Night, impenetrable night continued. Under the sky which brooded over them, sinister and greedy, the fields stretched like a vast sea of Shadow. At long intervals, out of the dead whiteness, long curtains of fog were floating up above, grazing the invisible ground where clumps of trees here and there appeared still darker in the surrounding darkness. I never stirred from the place where I sat down, and the cold numbed my members and chapped my lips. With difficulty I raised myself and walked on the outskirt of the woods. The sound of my own steps on the ground frightened me, it always seemed to me that someone was walking behind me. I was walking carefully, on tiptoe, as if afraid to wake the sleeping earth, and listened, trying to penetrate the darkness, for in spite of everything, I had not yet given up the hope that some one would come to relieve me. Not a stir, not a breath, not a glimmer of light in this blind and mute night. Twice, however, I distinctly heard the sound of steps, and my heart thumped violently. … But the noise moved away, grew fainter by degrees, ceased altogether and silence set in again, more oppressive, more terrible, more disheartening than ever.
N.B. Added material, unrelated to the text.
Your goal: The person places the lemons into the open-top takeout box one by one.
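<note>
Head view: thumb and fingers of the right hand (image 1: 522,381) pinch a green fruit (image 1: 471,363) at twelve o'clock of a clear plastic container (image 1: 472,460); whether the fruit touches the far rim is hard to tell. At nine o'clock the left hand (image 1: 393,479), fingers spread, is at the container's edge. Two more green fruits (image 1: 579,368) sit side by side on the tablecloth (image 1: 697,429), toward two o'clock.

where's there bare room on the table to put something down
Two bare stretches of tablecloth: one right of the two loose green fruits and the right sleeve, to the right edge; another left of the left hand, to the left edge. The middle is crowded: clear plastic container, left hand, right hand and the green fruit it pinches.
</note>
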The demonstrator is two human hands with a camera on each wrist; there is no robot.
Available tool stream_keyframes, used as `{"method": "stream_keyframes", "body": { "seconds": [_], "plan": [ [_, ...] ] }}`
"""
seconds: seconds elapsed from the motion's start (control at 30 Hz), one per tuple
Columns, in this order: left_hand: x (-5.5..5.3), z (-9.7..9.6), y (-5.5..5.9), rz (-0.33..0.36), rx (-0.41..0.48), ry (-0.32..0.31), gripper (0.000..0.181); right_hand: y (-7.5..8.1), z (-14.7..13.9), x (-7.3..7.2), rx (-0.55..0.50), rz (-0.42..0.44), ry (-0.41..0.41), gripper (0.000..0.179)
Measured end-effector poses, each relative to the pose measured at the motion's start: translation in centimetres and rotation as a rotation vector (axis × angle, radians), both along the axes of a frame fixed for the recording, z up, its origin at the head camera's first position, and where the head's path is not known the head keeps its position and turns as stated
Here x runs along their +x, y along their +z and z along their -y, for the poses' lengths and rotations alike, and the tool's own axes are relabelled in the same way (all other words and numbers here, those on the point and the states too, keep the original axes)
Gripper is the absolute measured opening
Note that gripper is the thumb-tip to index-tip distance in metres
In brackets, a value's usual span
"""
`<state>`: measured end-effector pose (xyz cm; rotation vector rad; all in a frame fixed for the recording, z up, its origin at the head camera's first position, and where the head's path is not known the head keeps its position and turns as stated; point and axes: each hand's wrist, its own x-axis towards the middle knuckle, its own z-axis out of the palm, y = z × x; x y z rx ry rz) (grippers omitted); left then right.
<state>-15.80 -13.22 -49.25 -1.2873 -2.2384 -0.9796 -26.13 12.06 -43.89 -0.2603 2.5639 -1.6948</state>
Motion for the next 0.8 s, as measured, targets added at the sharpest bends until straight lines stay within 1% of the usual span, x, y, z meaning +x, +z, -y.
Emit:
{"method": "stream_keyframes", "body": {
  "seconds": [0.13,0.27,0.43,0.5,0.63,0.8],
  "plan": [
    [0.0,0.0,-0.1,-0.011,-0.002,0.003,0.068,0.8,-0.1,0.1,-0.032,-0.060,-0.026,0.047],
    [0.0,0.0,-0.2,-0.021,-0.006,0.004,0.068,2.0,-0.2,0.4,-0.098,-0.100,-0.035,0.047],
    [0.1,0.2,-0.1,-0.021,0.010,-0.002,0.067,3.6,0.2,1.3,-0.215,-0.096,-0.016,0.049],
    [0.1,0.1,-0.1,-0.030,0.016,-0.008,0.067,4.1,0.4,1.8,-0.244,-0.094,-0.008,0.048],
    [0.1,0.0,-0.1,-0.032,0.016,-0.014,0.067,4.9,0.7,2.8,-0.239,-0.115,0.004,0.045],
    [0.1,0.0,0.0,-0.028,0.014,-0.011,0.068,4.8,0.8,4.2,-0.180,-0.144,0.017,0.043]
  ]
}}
A branch brushed against my face; I recoiled, seized with terror. Further away, a rise in the ground appeared to me like a man who with crooked back seemed to be crawling toward me; I loaded my rifle. … At the sight of an abandoned plough with its arms turned upward toward the sky, like the menacing horns of some monster, my breath left me and I almost fell on my back. … I was afraid of the shadow, of the silence, of the least object that extended beyond the line of the horizon and which my deranged imagination endowed with a soul of sinister life. … Despite the cold, perspiration in large drops was streaming upon my face. … I had a notion to quit my post, to return to camp, persuading myself by all sorts of ingenious and cowardly arguments that my comrades had forgotten all about me and that they would be glad to see me back with them. Obviously, since I had not been relieved by anyone from my company, and saw none of the officers make his round of inspection, they must have left. … But supposing I were mistaken about it, what excuse could I offer, and how would I be received at the camp? … To go back to the farm where my company was quartered this morning and ask for instructions? … I was thinking of doing it. … But in my plight I had lost all sense of direction, and if I attempted to do that I would surely get lost in this plain that was so endless and so black.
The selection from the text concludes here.